**Task instructions:** Every line below from the one containing "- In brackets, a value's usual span" through the one containing "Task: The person" is to be printed exactly, with the pictures omitted.

**** Supplied data

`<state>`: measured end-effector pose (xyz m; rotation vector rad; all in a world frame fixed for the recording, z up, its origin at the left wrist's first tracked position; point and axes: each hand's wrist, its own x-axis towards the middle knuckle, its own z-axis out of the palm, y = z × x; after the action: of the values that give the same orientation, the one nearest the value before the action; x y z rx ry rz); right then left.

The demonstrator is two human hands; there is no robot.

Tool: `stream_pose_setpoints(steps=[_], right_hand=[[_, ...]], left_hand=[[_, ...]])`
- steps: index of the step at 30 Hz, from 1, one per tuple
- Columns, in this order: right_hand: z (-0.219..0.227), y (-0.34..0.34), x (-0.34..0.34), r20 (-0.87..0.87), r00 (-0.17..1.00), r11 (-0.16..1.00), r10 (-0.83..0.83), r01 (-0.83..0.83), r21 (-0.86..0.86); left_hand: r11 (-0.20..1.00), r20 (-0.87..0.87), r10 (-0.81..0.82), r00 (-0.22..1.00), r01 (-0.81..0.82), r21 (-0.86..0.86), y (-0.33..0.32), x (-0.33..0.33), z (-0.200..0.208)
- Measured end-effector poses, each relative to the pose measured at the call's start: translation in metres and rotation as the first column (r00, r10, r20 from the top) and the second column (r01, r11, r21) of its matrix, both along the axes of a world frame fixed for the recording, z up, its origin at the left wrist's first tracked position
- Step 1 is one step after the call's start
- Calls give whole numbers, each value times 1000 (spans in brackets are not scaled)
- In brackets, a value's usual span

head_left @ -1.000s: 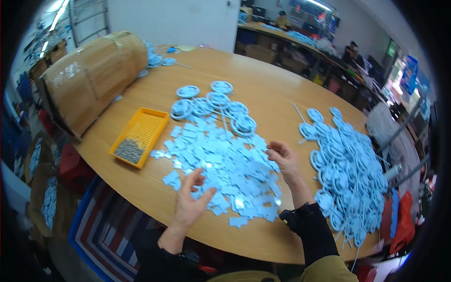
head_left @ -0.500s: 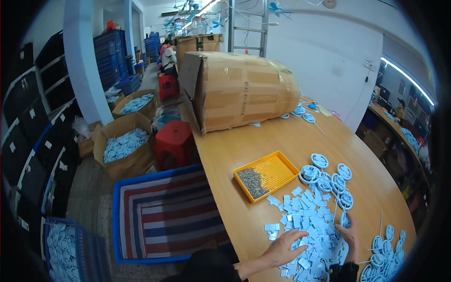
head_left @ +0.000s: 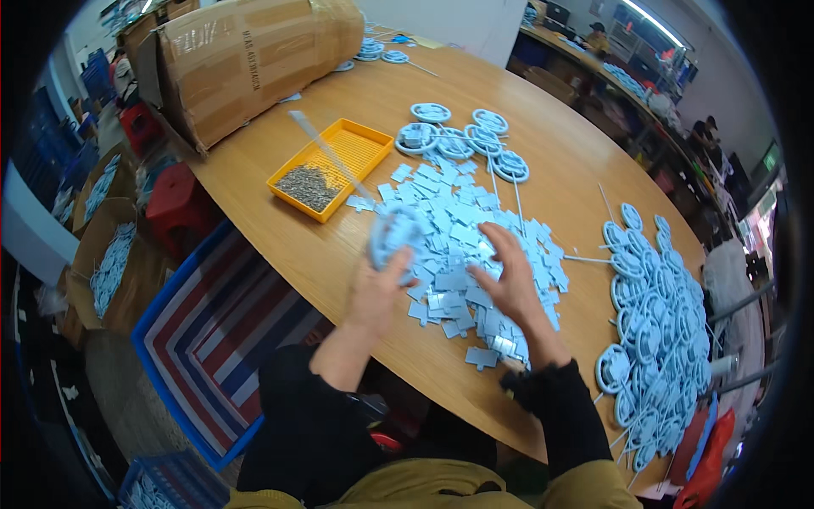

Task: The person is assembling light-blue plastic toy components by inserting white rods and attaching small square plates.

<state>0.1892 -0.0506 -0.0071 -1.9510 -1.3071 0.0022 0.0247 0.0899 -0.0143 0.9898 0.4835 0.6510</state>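
Note:
My left hand (head_left: 366,297) grips a light blue round plastic part with a rod (head_left: 395,231), held over the near left side of the pile. The part is smeared by motion, and its pale rod slants up across the yellow tray (head_left: 365,140). Fingers apart and nothing between them, my right hand (head_left: 517,284) hovers over the pile of small flat light blue plastic pieces (head_left: 458,208). Small grey metal pieces, screw-like (head_left: 307,187), fill the tray's near left part. Just beyond the pile lie several similar round parts with rods (head_left: 454,144).
A large heap of round blue parts (head_left: 657,339) covers the table's right side. At the back left lies a big taped cardboard box (head_left: 254,64). Left of the table are a red stool (head_left: 176,199), a blue-rimmed bin with a striped lining (head_left: 225,339) and cartons of blue parts (head_left: 110,254).
The view has turned toward the right and down. My left hand has left the flat pieces and now holds a round part. My right hand has moved from the pile's right edge to over it.

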Motion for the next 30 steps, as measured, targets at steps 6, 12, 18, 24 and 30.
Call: stream_pose_setpoints(steps=[6,12,18,24,30], right_hand=[[-23,-2,34,228,968,969,-104,150,-195],[-39,35,37,414,909,937,-49,186,-296],[-22,17,35,296,952,937,-73,166,-306],[51,6,-21,179,941,957,286,-291,-2],[51,10,-22,376,874,946,309,-324,-24]], left_hand=[[994,-23,95,995,-96,-45,19,-33,-5],[989,-185,96,978,-115,-97,32,-16,-40],[994,-105,-22,994,10,-109,17,12,-24],[955,17,-267,964,267,-128,6,14,-3],[934,39,-349,936,351,-71,2,8,-1]])
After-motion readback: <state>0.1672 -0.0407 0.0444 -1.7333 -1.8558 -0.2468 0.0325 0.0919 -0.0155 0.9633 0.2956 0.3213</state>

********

**Exercise output:**
- In brackets, a value's usual span

head_left @ -1.000s: 
head_left @ -0.500s: 
head_left @ +0.000s: 

Task: The person is assembling light-blue plastic toy components by inserting white rods and attaching small square plates.

No further output is needed.